Goldgar and Gadd’s volume is the first to appear of the eagerly anticipated, eighteen-volume Cambridge edition of Swift’s writings, which will replace the Herbert Davis sixteen-volume edition of the prose (1939–69), and the Harold Williams three-volume edition of the poetry (1937; rev. 1958). English Political Writings, 1711–1714 includes most of the material printed in volumes six and eight of Davis, though Goldgar and Gadd have de-attributed two works—the 16 January 1713 issue of The Examiner and Her Majestie’s Most Gracious Speech to . . . Parliament, April 9, 1713—and added two others to the Swift canon. If this volume is any indication of the quality of the Cambridge Swift, then the new standard edition will be a dazzling achievement. English Political Writings is handsomely done—it is a beautiful book—and a pleasure to read. It includes an admirably clear introduction to complex political events and provides accessible, lucid footnotes throughout. The textual notes are printed in large type, generously laid out in a format that makes them easy to comprehend; readers of the Davis edition found little help in coping with Swift’s topicalities, but here, the crisp, detailed introduction and annotation supplied by Goldgar are vastly helpful.
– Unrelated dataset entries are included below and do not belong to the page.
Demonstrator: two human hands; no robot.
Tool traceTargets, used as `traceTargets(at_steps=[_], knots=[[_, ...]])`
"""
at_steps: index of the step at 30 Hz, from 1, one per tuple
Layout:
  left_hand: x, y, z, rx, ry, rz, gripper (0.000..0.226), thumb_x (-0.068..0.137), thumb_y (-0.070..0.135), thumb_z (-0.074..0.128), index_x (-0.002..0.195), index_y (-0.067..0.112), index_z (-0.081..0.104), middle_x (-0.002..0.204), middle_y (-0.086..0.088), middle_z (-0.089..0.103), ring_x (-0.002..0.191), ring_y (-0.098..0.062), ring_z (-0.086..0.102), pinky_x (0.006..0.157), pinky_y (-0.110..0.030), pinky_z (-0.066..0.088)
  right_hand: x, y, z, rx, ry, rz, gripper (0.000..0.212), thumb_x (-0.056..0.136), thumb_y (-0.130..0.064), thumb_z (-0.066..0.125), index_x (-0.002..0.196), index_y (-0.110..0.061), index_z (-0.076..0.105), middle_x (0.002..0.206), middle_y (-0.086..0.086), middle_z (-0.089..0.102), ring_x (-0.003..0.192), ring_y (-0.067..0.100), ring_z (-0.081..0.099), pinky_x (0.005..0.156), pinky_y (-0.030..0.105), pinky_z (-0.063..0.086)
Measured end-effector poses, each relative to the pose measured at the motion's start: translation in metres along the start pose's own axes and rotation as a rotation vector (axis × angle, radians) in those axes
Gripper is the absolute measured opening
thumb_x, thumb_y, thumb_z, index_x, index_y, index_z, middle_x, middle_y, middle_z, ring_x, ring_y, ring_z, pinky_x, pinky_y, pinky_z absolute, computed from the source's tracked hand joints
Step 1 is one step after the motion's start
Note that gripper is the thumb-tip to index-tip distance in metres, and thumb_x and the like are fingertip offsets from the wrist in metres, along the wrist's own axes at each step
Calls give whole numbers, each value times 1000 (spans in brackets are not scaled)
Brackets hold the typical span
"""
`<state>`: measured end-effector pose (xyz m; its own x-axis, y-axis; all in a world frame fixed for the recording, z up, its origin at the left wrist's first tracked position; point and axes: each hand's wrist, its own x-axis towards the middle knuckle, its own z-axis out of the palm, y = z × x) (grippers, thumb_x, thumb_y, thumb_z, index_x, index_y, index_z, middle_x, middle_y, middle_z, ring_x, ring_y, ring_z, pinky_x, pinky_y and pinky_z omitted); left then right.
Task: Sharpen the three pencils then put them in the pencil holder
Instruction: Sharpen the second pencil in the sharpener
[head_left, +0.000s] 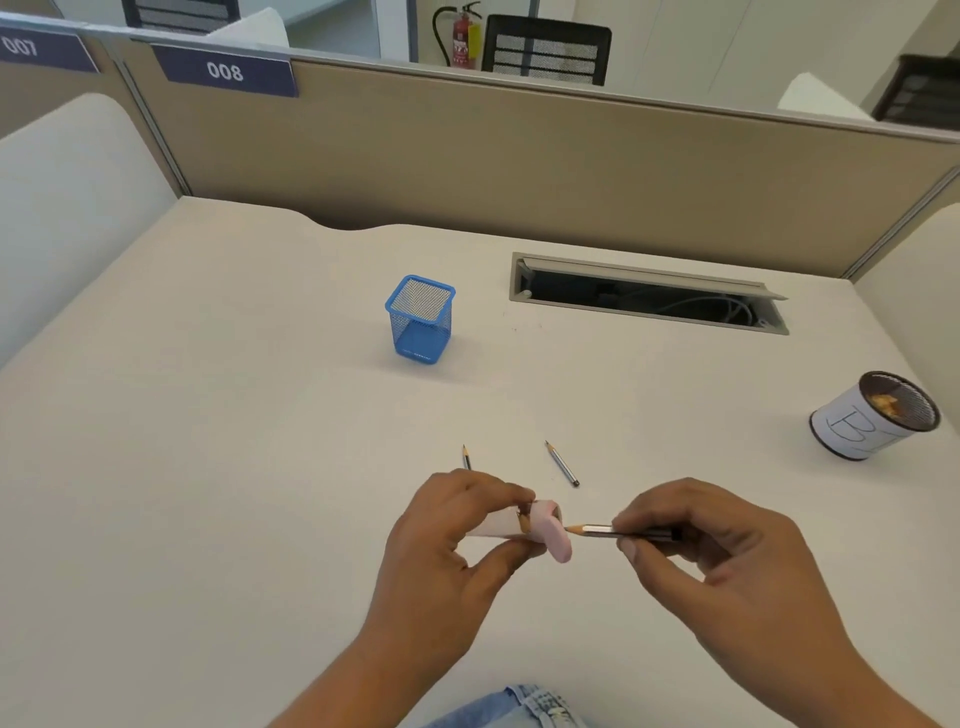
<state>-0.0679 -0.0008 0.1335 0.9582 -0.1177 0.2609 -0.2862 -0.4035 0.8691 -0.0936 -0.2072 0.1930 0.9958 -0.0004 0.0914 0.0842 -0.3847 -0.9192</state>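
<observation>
A single wide-angle view from the person's head looks forward and steeply down across the pale beige counter (218, 415). The two hands (571, 561) sit close at the bottom edge, with the tan fabric partition wall (519, 156) farthest away.

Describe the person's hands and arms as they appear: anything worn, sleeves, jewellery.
Both the left hand and the right hand are bare: no gloves, rings or watch visible. The forearms show no sleeves up to the frame's edge. Light blue denim shows at the bottom edge.
</observation>
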Motion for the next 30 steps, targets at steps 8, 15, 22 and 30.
traceTargets(at_steps=[8,15,22,30], knots=[[8,12,8,-15,-11,58,28,71,25,78,97,33,72,95,19,66,95,-9,62,79,-12,42,-1,5,-11,-80,68,-58,33,73,15,74,75,-18,76,81,-2,73,74,18,70,70,17,56],[7,15,11,-17,-18,36,27,71,26,77,97,33,72,95,18,66,95,-8,61,79,-10,40,0,9,-14,-123,90,-97,35,72,16,74,76,-19,75,80,-5,72,73,15,69,70,16,56],[5,15,10,-15,-47,-1,29,72,26,80,98,35,71,97,19,66,96,-9,62,78,-9,39,2,10,-12,-177,33,-197,34,72,14,76,79,-19,76,81,-7,72,75,15,70,68,17,54],[5,24,5,-118,-172,-65,26,75,41,75,100,35,72,88,17,67,82,-6,59,68,-7,38,8,13,-15,-420,-40,-313,20,95,-32,52,100,-27,71,84,-19,63,72,6,62,64,17,46]])
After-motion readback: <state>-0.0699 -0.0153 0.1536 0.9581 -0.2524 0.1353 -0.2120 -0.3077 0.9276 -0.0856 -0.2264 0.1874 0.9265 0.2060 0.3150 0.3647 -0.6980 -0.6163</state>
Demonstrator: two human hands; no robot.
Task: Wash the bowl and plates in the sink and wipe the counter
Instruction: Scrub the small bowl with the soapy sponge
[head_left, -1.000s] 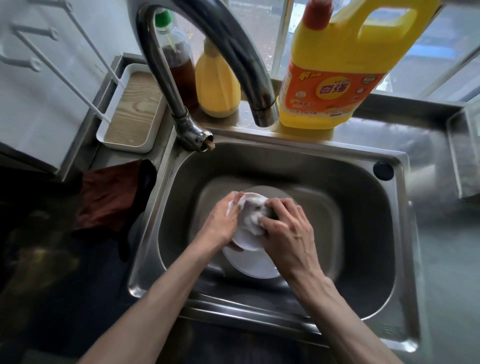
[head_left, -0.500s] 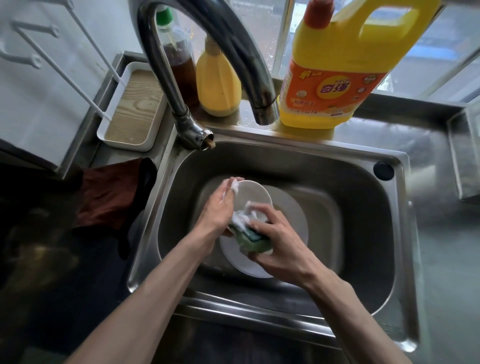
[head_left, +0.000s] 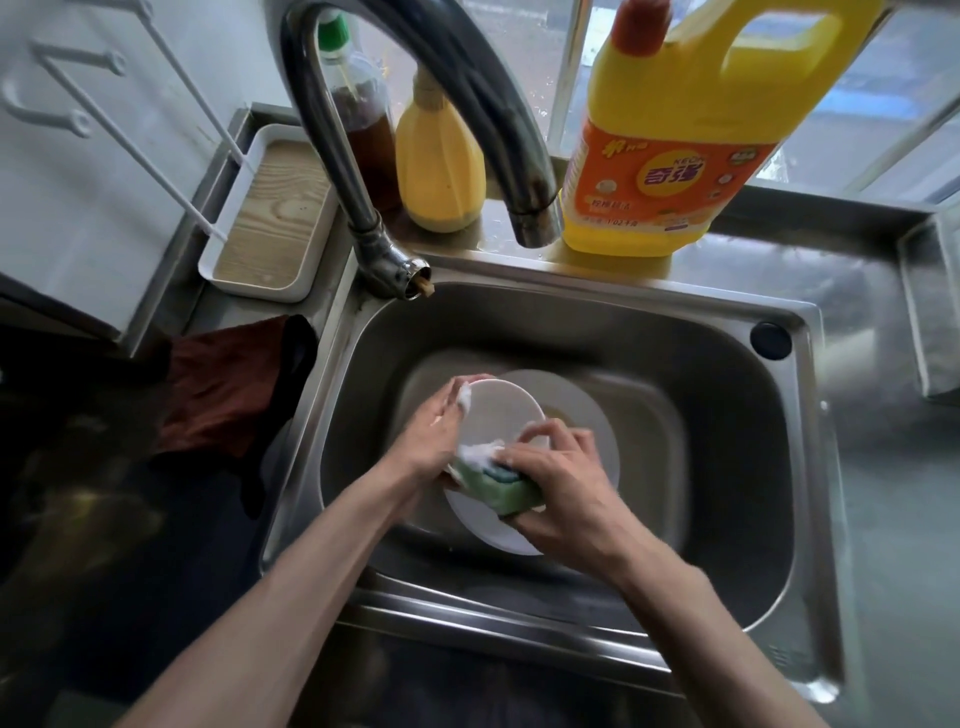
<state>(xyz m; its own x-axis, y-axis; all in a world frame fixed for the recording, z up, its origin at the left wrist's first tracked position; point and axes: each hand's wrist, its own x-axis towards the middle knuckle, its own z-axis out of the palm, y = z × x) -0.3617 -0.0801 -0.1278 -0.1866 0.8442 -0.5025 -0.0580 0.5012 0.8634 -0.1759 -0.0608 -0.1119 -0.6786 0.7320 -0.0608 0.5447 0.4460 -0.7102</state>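
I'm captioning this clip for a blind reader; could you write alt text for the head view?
Over a steel sink, the left hand holds a small white dish while the right hand scrubs it with a soapy green sponge, above a larger white plate. A yellow detergent jug stands behind.

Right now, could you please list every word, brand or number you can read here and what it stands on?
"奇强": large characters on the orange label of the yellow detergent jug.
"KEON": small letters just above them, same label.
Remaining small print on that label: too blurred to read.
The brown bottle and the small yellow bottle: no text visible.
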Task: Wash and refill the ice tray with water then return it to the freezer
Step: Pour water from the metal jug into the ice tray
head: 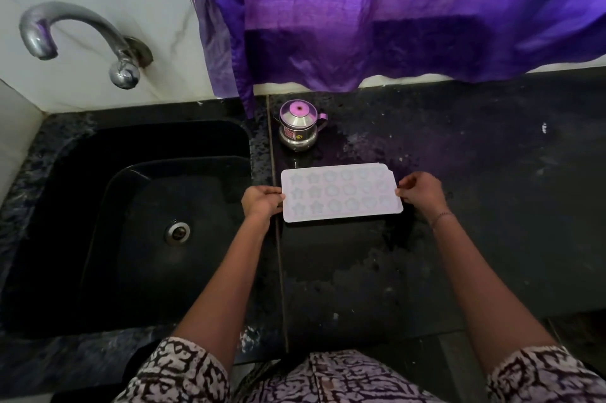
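Item: ice tray (341,194), pale lilac, flat, on the black stone countertop (492,206) just right of the sink (98,173); I cannot tell whether it rests fully on the counter or is slightly lifted. Position: directly between my hands. My left hand (262,202) grips the left short end, fingers curled at the edge; my right hand (421,192) pinches the right short end, fingers bent. Orientation: long axis runs left to right, roughly parallel to the counter's front edge; moulds face up, star shapes at the left, rounder shapes toward the right; the far right corner is cut off. Surroundings: the sink rim lies just beside my left hand, with the drain (177,232) lower in the basin and the tap (65,28) on the wall behind it. A small steel pot (299,130) with a pink knob stands near the tray's far left corner, apart from it. A purple curtain (393,9) hangs over the back edge. Bare counter extends right of and in front of the tray.
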`<state>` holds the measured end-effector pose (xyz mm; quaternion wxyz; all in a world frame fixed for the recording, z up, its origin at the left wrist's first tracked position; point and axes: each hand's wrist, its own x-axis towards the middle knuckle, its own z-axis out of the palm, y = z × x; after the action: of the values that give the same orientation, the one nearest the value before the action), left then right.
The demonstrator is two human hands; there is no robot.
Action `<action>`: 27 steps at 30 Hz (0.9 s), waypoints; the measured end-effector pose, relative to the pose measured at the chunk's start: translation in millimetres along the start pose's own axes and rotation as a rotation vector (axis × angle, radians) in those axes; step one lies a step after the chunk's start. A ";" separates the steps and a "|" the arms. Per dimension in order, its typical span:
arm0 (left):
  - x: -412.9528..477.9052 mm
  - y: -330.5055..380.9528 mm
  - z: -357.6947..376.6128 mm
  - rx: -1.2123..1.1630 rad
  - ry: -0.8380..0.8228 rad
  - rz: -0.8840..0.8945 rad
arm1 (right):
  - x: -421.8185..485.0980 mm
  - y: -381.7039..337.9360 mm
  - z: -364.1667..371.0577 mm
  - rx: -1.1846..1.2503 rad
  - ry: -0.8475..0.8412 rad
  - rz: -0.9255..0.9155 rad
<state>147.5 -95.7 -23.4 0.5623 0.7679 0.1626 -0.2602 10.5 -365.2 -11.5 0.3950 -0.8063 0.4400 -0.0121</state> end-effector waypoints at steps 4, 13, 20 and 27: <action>10.6 5.5 -1.6 0.211 0.058 0.060 | 1.0 -14.3 0.2 -0.245 -0.027 -0.041; 10.6 60.4 -14.2 -0.024 0.206 0.276 | -3.9 -106.2 15.8 0.305 0.431 -0.302; 39.5 95.7 11.8 -0.196 -0.108 0.180 | 43.3 -145.2 95.1 0.567 0.095 -0.158; 83.1 83.0 39.2 -0.197 -0.201 0.132 | 55.1 -149.9 123.8 0.701 -0.011 -0.123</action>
<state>251.5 -162.6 -16.3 0.6640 0.6883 0.0796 -0.2809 194.6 -282.3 -17.6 0.6484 -0.6470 0.3576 -0.1819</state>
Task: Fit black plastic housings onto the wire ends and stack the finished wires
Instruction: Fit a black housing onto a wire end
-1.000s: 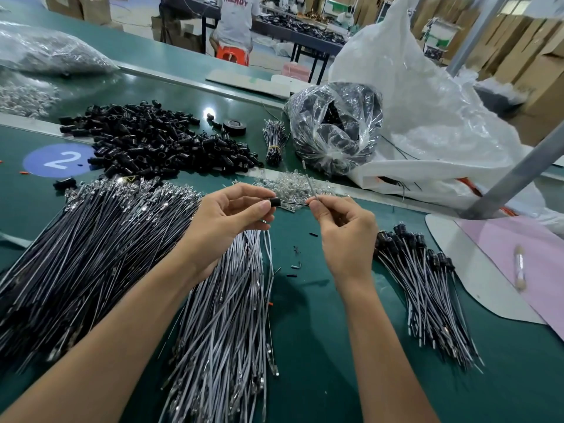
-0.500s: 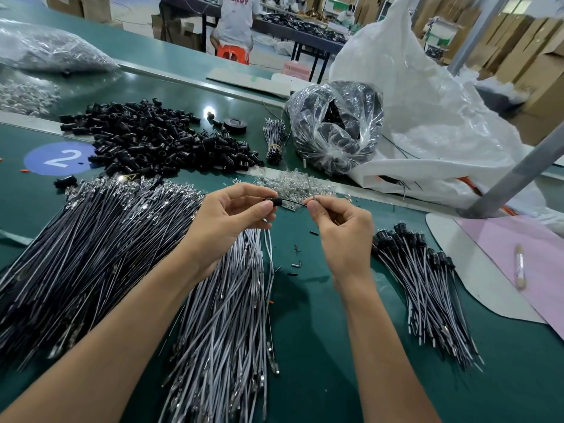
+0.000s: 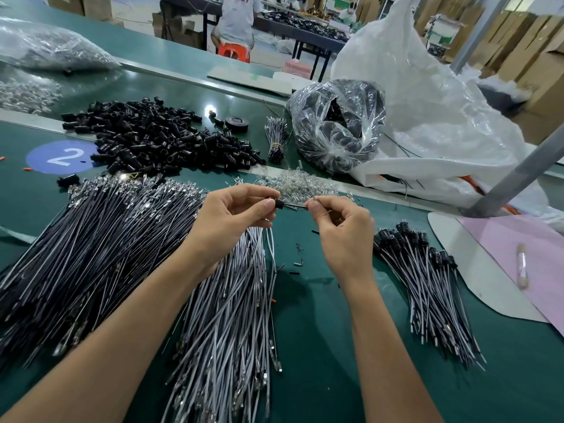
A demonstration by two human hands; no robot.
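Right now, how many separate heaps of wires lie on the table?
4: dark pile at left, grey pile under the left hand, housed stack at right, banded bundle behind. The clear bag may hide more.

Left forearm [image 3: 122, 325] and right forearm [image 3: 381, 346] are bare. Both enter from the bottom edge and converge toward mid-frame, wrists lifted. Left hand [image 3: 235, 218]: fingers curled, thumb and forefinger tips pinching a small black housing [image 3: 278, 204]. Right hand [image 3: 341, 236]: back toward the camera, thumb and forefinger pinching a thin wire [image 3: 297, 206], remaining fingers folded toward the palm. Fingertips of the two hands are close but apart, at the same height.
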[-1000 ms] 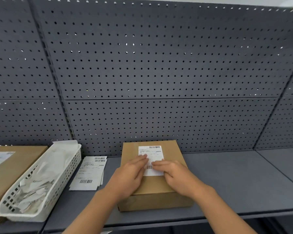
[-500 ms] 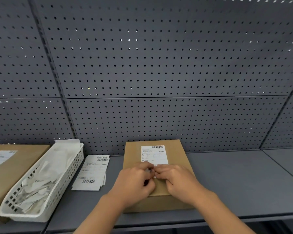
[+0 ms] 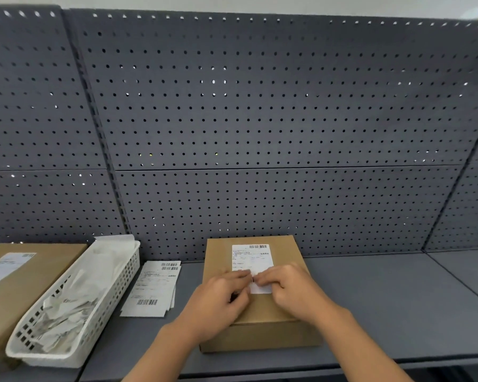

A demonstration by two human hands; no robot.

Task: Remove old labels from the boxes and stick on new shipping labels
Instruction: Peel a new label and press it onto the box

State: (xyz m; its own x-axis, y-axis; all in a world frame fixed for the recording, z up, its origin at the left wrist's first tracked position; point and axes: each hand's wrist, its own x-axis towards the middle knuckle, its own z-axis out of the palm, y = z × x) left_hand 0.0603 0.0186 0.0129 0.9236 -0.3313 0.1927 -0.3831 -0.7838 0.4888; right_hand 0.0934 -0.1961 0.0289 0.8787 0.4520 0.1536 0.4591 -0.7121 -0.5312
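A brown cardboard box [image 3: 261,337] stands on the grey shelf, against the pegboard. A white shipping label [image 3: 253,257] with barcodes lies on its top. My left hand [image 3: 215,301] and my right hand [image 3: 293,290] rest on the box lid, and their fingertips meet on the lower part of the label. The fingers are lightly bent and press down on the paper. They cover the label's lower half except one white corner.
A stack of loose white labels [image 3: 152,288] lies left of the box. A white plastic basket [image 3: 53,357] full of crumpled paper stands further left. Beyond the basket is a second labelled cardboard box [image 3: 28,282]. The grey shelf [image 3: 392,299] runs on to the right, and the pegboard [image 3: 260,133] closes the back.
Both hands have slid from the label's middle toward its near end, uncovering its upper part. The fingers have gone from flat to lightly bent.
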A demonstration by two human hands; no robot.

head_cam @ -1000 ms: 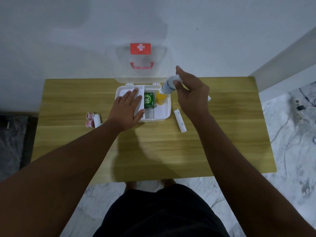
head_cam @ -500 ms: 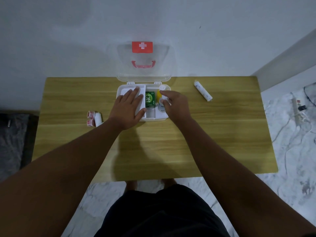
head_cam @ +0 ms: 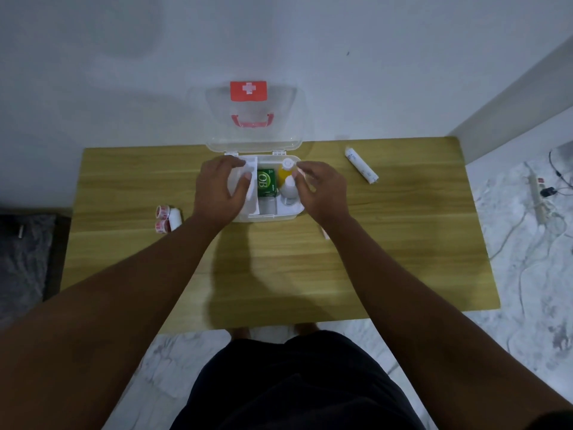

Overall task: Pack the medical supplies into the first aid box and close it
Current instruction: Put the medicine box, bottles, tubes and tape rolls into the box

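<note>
Green carton and bottles sit in the open white plastic first aid box; the left hand presses a white packet, the right hand pinches the small white bottle, and the white tube and red-printed rolls wait on the wooden counter.

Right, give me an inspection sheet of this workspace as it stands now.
Surface: wooden table, against a white wall.
Job's things: first aid box open, lid upright; green box, yellow bottle and white bottle inside. White tube lies on the table to the right; tape rolls to the left.
Clutter: nothing seen.
Hands: left hand over the box's left compartment; right hand at the white bottle, grip unclear.
Cables: power strip and cords on the floor, right.
Surroundings: marble-pattern floor, dark mat left.
</note>
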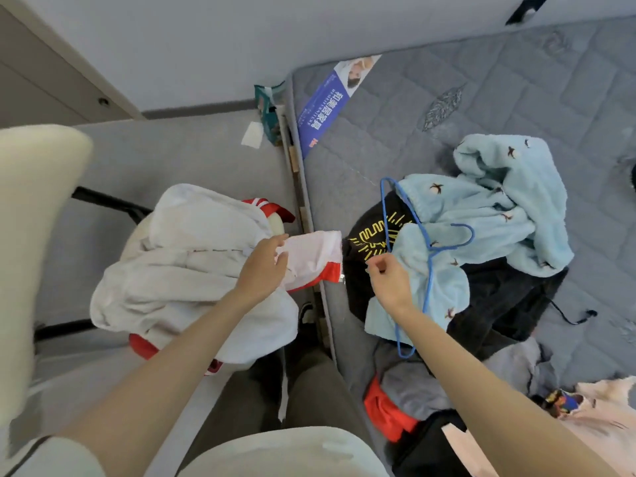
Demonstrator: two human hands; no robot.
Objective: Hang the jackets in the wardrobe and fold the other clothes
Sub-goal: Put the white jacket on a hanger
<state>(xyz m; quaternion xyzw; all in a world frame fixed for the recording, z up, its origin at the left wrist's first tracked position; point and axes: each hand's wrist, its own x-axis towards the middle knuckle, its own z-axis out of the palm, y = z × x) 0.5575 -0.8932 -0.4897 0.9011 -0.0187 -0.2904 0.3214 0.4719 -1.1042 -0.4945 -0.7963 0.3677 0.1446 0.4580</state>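
White jacket (192,263), red-trimmed: bunched beside the bed (481,98), sleeve end gripped by the left hand (265,266). Right hand (382,273): apart, fingers curled just beside the blue hanger (430,256) on the bed's clothes; whether it pinches anything is unclear. Step, seemingly: hanging the jacket, so next lift the hanger and feed it into the shoulders.

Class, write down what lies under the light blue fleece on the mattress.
A black garment with a yellow print shows from under the light blue fleece, on the mattress. Anything else beneath is covered.
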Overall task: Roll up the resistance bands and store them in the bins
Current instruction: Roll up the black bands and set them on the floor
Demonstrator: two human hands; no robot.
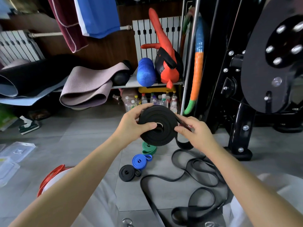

Trial collation against the copy texts suggests that this is, as one would expect, a highly accurate representation of the sources. The textual policy of the Cambridge edition is to print “the last authoritative version,” except where works “are bound in tightly to an immediate context of controversy,” in which case the first edition will be used (xi). The political writings of the present volume [End Page 84] are, of course, intensely connected to immediate controversies, and Goldgar and Gadd choose copy texts that “represent Swift’s intention at the moment of its most topicality and relevance.” Usually this is the first London edition, though in the case of The Conduct of the Allies, the editors have used the fourth edition, “partly because...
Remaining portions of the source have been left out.